All lines from the first one in the listing below to the one holding "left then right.", inclusive, are to be copied exactly.

===

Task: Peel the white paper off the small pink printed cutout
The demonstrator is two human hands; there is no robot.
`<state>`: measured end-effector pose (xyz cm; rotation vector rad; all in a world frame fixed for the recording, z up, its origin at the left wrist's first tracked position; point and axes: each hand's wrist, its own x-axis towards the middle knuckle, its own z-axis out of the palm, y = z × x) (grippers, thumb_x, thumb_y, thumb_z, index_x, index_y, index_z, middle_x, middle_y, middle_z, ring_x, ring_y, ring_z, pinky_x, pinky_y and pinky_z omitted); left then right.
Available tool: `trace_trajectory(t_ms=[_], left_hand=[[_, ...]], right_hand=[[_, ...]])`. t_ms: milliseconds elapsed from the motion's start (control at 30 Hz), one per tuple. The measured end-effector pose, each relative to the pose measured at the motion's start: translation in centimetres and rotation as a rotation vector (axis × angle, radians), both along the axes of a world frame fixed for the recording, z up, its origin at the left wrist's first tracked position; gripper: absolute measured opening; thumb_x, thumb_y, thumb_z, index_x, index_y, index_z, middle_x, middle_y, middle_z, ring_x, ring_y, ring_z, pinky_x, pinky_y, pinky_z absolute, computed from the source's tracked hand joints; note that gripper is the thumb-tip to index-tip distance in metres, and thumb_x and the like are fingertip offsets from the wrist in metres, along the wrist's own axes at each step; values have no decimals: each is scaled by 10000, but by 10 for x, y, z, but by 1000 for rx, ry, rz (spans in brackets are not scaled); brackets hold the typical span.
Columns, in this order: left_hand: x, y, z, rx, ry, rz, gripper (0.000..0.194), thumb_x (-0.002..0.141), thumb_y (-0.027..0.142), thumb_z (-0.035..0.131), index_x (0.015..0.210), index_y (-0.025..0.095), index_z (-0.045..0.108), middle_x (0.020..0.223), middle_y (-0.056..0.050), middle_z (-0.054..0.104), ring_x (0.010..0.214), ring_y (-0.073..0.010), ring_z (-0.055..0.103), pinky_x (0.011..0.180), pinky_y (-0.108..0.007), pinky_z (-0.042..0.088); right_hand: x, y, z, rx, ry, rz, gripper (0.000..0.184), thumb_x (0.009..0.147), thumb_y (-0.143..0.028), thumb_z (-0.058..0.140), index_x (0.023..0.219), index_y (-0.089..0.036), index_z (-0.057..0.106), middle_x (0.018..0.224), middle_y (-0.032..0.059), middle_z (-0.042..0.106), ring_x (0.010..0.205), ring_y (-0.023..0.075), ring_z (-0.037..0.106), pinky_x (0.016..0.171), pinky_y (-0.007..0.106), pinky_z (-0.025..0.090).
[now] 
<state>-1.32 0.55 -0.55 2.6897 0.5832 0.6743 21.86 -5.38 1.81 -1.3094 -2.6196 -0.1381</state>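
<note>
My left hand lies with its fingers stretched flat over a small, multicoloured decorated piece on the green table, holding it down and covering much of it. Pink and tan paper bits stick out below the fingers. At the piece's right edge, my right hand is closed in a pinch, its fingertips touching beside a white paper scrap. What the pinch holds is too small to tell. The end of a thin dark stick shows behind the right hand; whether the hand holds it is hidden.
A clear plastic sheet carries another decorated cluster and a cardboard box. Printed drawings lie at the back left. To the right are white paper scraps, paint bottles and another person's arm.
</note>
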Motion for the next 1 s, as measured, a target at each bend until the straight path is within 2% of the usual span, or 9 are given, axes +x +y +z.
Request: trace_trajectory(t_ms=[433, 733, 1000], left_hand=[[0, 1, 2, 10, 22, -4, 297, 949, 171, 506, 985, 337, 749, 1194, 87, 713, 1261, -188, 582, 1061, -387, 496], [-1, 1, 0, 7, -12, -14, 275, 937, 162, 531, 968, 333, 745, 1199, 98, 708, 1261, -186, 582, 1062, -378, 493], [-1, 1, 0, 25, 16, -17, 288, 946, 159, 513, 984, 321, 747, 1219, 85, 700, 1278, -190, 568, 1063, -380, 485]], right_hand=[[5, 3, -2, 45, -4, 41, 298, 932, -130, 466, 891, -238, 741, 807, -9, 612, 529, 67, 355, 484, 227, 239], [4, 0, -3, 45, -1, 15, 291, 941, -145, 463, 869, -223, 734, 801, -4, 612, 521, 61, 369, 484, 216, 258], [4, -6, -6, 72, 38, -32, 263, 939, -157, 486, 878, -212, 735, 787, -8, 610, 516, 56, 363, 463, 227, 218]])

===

> **Answer box**
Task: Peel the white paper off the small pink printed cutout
The demonstrator is two human hands; there is no robot.
`<state>`: measured end-effector pose (xyz cm; rotation vector rad; all in a world frame fixed for the recording, z up, its origin at the left wrist's first tracked position; point and axes: each hand's wrist, its own x-axis towards the middle knuckle, its own z-axis out of the palm, y = z × x) (grippers, thumb_x, thumb_y, thumb_z, index_x, index_y, index_z, middle_x, middle_y, middle_z, ring_x, ring_y, ring_z, pinky_x, pinky_y and pinky_z omitted); left then right.

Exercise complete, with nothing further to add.